**Problem**
Exactly as written, copy the lines that run from the start of the data below to the line containing "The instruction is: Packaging", both ends included.

**Supplied data**
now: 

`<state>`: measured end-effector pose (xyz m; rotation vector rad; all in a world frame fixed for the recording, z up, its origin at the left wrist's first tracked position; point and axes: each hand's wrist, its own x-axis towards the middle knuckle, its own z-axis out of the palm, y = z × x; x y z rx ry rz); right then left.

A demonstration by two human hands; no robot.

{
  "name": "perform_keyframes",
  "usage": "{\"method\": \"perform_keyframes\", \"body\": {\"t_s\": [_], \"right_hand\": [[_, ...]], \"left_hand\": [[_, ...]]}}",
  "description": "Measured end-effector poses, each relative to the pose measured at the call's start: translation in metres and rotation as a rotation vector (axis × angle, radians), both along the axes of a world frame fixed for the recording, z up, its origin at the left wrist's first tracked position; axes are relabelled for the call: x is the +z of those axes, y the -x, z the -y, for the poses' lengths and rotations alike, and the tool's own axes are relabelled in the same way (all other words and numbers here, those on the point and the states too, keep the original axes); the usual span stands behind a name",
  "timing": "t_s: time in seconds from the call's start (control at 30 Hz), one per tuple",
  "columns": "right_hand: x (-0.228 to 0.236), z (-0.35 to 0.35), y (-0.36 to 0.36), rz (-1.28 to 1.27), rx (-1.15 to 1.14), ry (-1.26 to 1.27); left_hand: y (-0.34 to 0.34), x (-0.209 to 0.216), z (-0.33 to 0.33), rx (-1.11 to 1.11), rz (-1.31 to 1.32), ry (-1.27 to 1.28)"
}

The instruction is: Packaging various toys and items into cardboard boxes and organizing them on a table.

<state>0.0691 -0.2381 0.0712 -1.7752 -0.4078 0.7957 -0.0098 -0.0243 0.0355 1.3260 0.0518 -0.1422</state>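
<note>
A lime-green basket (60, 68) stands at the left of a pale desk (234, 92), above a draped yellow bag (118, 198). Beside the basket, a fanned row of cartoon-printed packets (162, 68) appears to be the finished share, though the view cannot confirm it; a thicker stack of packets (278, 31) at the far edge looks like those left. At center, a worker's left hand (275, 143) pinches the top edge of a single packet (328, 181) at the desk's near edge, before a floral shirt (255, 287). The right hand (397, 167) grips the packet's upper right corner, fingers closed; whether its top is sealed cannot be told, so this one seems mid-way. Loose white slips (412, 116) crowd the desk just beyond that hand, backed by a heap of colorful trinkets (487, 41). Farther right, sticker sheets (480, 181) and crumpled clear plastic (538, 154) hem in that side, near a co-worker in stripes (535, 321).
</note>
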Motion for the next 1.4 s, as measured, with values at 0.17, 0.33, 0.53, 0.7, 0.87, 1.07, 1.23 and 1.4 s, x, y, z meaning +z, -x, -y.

**Written reply**
now: 

`<state>`: measured end-effector pose (xyz m; rotation vector rad; all in a world frame fixed for the recording, z up, its origin at the left wrist's first tracked position; point and axes: each hand's wrist, its own x-axis towards the middle knuckle, its own z-axis out of the palm, y = z × x; x y z rx ry rz); right then left.

A demonstration by two human hands; no robot.

{
  "name": "perform_keyframes",
  "usage": "{\"method\": \"perform_keyframes\", \"body\": {\"t_s\": [_], \"right_hand\": [[_, ...]], \"left_hand\": [[_, ...]]}}",
  "description": "Measured end-effector poses, each relative to the pose measured at the call's start: translation in metres and rotation as a rotation vector (axis × angle, radians), both along the axes of a world frame fixed for the recording, z up, its origin at the left wrist's first tracked position; axes are relabelled for the call: x is the +z of those axes, y the -x, z the -y, for the poses' lengths and rotations alike, and the tool's own axes are relabelled in the same way (all other words and numbers here, those on the point and the states too, keep the original axes); the usual span stands behind a name",
  "timing": "t_s: time in seconds from the call's start (control at 30 Hz), one per tuple",
  "columns": "right_hand: x (-0.228 to 0.236), z (-0.35 to 0.35), y (-0.36 to 0.36), rz (-1.28 to 1.27), rx (-1.15 to 1.14), ry (-1.26 to 1.27); left_hand: y (-0.34 to 0.34), x (-0.209 to 0.216), z (-0.33 to 0.33), rx (-1.11 to 1.11), rz (-1.31 to 1.32), ry (-1.27 to 1.28)"
}

The instruction is: Packaging various toys and items into cardboard boxes and organizing them on a table.

That is the complete answer.